I've updated the above code including the "driver" - faster read by utilizing the "read ahead" feature of the atmega's reading port.
Here is an another link to the module:
http://www.rlx.sk/sk/storage-boards-memorystorage-boards-memory/2559-ramdisk-8mb-8mx8-8mbytes-with-8bit-parallel-access.html

quite impressive Pito!
+1

Updated with rd_block() and wr_block() functions and related test results (now the real times inclusive loops). Interesting for someone ho might think about porting fat to it :slight_smile:

would have liked to try it but no method of shipping to Canada ....

would have liked to try it but no method of shipping to Canada ....

They ship world-wide, afaik - outside EU they charge for an insured letter 4.90Euro VAT exclusive.

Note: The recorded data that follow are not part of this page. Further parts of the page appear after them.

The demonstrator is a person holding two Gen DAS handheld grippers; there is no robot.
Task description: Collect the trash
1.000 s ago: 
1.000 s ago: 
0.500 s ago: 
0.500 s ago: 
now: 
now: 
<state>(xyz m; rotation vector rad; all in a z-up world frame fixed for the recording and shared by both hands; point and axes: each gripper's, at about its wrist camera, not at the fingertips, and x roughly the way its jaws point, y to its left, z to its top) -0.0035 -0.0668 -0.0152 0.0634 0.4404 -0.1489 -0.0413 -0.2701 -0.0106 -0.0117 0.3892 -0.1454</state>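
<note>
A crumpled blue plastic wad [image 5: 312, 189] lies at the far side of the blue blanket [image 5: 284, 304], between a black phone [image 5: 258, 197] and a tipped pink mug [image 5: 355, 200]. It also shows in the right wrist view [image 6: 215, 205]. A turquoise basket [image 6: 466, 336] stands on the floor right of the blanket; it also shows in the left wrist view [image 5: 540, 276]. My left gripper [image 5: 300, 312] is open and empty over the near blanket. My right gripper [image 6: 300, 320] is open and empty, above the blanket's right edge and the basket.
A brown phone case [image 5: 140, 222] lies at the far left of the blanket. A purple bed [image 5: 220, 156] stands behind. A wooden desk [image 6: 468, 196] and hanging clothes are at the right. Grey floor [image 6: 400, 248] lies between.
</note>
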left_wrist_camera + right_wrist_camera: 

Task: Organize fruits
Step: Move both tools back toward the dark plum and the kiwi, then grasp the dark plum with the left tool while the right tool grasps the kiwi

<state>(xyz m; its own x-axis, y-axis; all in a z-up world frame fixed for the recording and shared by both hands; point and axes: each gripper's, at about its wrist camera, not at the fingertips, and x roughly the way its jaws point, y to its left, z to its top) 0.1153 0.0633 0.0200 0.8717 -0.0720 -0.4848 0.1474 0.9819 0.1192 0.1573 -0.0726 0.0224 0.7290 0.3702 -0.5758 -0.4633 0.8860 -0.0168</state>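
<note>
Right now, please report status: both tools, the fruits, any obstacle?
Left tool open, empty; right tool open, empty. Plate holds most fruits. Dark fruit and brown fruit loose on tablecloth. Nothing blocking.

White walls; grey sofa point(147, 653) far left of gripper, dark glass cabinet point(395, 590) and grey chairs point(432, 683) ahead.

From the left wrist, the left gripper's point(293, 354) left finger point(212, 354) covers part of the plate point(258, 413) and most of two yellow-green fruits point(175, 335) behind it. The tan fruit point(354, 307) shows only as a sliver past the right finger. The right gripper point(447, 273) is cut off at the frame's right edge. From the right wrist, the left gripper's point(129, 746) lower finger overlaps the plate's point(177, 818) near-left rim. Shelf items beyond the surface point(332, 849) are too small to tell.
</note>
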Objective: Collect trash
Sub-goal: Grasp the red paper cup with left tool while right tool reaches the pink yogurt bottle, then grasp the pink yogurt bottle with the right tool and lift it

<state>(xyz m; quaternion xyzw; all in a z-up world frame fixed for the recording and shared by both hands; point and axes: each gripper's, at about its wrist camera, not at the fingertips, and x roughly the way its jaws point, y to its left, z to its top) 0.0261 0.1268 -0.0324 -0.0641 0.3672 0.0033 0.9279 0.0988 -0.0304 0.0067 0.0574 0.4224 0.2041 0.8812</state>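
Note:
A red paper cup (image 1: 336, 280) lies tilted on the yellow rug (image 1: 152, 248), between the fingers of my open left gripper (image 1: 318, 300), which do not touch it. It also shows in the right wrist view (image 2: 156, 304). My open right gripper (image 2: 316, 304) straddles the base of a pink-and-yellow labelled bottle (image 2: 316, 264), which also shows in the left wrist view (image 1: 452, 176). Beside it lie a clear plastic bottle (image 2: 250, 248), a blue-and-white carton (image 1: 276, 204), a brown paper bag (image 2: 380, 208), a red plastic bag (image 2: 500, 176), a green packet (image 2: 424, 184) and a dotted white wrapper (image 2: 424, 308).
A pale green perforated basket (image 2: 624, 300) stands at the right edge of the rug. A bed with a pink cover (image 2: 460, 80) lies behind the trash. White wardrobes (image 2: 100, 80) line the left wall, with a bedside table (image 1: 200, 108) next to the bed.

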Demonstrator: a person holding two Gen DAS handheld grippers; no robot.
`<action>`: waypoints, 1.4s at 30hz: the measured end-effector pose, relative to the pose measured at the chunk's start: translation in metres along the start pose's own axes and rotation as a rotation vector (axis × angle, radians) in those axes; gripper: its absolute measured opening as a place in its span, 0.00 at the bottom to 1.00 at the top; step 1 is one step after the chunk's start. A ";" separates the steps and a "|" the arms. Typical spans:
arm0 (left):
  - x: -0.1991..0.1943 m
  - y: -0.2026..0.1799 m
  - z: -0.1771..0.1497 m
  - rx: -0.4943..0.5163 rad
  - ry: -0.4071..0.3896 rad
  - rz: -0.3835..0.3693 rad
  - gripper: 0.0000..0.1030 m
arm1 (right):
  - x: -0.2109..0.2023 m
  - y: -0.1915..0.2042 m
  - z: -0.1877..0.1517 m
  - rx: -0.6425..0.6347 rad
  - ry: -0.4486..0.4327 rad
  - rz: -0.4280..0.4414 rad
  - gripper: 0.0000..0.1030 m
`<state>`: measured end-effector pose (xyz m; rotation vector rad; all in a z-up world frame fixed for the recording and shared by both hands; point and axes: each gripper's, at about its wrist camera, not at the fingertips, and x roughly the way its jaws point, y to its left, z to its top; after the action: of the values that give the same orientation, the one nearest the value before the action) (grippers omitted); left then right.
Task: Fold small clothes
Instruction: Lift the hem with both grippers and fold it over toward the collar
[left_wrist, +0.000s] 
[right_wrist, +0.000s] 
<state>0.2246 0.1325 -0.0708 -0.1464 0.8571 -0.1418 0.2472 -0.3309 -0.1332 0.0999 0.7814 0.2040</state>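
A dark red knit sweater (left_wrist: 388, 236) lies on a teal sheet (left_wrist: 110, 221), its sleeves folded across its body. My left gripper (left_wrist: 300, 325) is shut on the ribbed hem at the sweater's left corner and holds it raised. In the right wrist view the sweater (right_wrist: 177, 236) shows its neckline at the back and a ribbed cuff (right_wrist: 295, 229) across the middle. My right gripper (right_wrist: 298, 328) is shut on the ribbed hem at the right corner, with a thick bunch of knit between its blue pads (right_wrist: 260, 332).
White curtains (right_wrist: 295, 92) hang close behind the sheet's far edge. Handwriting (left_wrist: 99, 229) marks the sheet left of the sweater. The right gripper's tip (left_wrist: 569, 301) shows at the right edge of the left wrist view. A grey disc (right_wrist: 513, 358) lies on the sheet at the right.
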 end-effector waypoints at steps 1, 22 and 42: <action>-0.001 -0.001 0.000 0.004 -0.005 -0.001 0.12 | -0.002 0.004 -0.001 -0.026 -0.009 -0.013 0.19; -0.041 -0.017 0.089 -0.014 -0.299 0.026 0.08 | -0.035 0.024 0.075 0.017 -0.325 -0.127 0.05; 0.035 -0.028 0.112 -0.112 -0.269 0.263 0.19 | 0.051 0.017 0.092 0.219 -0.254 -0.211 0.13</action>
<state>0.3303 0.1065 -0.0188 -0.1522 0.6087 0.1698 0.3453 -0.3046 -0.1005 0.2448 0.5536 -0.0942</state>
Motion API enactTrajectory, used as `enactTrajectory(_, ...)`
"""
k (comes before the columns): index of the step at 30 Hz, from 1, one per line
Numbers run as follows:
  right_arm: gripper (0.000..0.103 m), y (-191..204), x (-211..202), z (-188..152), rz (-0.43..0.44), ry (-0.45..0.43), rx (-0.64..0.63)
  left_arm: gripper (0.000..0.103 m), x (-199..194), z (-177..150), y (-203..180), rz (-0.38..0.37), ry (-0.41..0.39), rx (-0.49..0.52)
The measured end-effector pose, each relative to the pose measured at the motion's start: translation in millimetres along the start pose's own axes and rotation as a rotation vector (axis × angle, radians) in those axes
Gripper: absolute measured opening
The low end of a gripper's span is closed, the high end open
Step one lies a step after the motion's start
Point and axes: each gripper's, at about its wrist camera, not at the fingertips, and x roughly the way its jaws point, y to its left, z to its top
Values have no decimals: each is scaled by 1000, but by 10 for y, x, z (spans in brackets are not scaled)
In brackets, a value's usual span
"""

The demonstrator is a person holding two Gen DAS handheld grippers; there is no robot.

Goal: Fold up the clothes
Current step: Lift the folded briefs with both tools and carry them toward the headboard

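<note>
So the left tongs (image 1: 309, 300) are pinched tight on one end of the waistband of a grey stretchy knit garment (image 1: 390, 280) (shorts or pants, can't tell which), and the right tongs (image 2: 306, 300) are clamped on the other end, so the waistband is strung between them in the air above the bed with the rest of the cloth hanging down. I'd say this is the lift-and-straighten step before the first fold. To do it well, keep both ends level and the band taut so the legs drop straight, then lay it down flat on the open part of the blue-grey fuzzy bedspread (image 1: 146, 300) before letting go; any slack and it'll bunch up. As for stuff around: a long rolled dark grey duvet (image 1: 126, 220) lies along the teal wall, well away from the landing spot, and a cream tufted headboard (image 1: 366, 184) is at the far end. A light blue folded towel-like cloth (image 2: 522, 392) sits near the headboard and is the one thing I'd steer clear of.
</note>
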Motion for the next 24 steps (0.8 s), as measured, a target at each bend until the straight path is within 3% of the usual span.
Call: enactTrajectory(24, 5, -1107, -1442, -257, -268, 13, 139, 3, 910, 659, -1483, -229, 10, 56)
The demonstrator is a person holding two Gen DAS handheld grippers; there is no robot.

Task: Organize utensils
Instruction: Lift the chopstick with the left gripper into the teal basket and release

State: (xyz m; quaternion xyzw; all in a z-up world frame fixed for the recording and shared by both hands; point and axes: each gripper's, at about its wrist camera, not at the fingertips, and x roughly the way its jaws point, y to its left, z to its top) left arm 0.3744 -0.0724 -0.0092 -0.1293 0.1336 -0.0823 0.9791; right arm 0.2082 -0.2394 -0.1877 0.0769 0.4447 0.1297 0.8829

I've added an example for writing the external memory from other sources as the atmega portC output in above examples.
The input could be an ADC, VGA camera module, etc. The ramdisk reads in the data on rising edge of the /WR signal, the /WR signal could be clocked by an external source as well. The below example writes 614kB of data (640x480x2), while clocking with atmega /WR signal (a slow way to do it). You may clock up to 12MB/sec with an external /WR clock (ie the camera's chip rd signal).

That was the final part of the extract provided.